Accumulators wear out just like all components used in hydraulic machinery. And just like most other components, proper maintenance lengthens the lifespan of accumulators. Some accumulator designs are not repairable, like most diaphragm types, but maintenance will extend useful life especially in repairable bladder and piston versions.
There is no downside to putting fluid conditioning at the top of your maintenance list. Conditioning your fluid to reduce contamination in all its forms is your top priority. As I’ve written before, contamination comes in the form of particles, heat, and water. Dirt in your oil damages accumulators by its abrasive effect on the synthetic rubber diaphragms, bladders, and seals. With diaphragm and bladder accumulators, the membrane pushes outward against the body, offering a chance for that rubber material to exert force upon particles.
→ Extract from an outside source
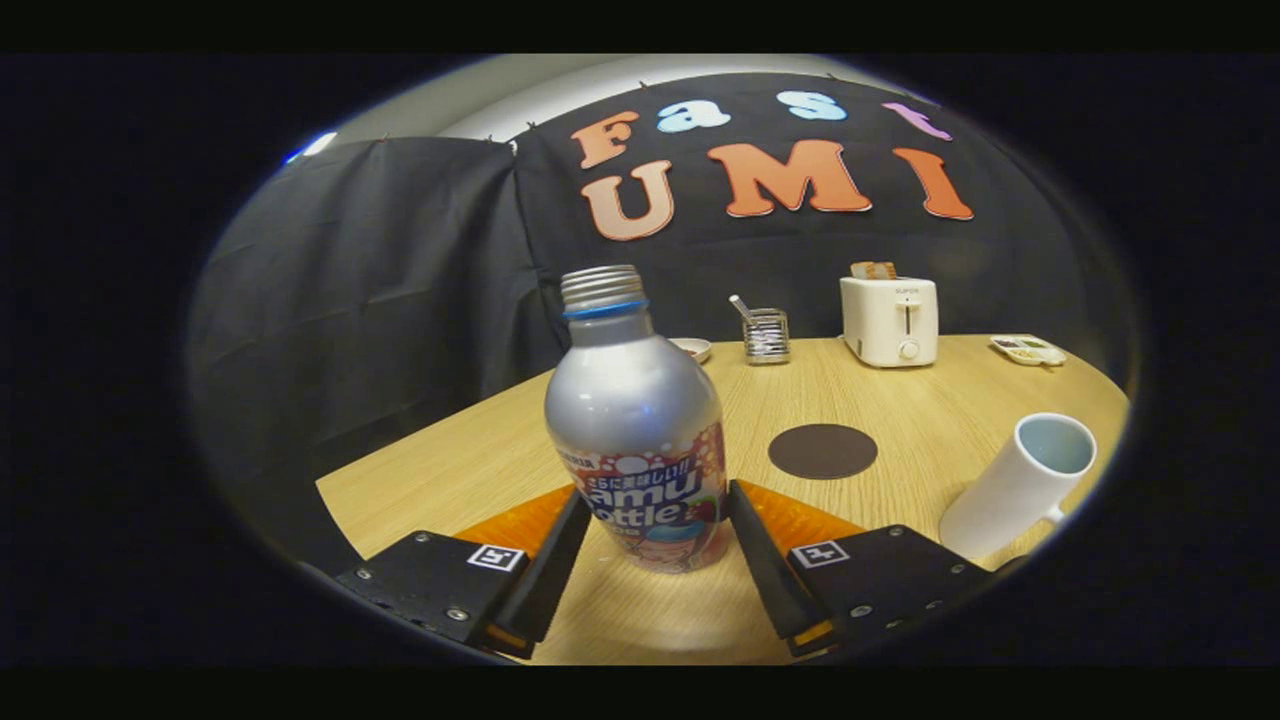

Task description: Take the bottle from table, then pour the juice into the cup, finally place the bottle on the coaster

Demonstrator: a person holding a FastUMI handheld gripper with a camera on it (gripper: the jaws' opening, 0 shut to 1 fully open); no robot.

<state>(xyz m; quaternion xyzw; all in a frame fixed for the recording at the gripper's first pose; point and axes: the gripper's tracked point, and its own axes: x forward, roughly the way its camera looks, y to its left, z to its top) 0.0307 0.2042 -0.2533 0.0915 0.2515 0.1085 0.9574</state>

Such contact creates friction and may prematurely wear your accumulator.
Piston accumulators are much like hydraulic cylinders, except no rod comes attached to its piston. However, the seals designed to separate the pneumatic chamber from the hydraulic fluid are just as susceptible to wear from contamination. Therefore, using only the highest quality filtration to offer your accumulator pristine hydraulic fluid is the single most crucial accumulator maintenance tip.
Keep your hydraulic fluid within an ideal operating temperature range to further improve the reliability of your accumulators. Too much heat softens the rubber compounds in bladders, diaphragms, and piston seals, making them more prone to failure. High heat will reduce the lifespan of rubber, but extreme heat may result in catastrophic bladder or diaphragm material. Obviously, an intelligently designed hydraulic system will run cool but should heat become an issue, employ heat exchangers to keep fluid within the optimal range.
Water isn’t always a recognised form of contamination, but keeping your oil dry benefits all components, not only the accumulators, unless your system runs a high-water base fluid designed for it. Oil and water may react under heat to accelerate the oxidation of the accumulator rubbers, so your first step is to prevent water from the point of entry. Some filters may reduce free water in your oil, but expensive vacuum dehydrators may be needed to improve long-term reliability and reduce the overall oil humidity.
Keeping an eye on accumulator precharge pressure ensures they run within their designed performance range. Bladder accumulators prefer an approximately 4:1 pressure ratio as not to expand and contract dramatically during cycles. If your system pressure runs at 3,000 psi, do not set your precharge pressure below 750 psi. Diaphragm accumulators are more forgiving, offering up to a 10:1 pressure ratio. Our same 3,000 psi system pressure allows the diaphragm accumulator to run as low as 300 psi precharge.
Because low precharge puts your accumulator into dangerously high-pressure ratios, adding a pressure switch to your precharge port offers an output for a warning light or directly to your PLC that maintenance is required. Piston accumulators have no ratio limitations because they employ no bladder or diaphragm, but regardless, a routine of measuring and logging precharge will offer predictable machine performance.
You must understand that accumulators require maintenance and/or replacement, so consideration for ease of replacement or repair helps make such tasks easy. Placing the accumulator in an easy-to-access area means replacement or repair isn’t time-consuming. Also, selecting accumulator designs for easy maintenance may benefit you. For example, a top repairable bladder accumulator allows repair even while the accumulator remains on the machine. Finally, keeping spare bladders or piston seals in stock ensures you’re back up and running should the inevitable servicing takes place.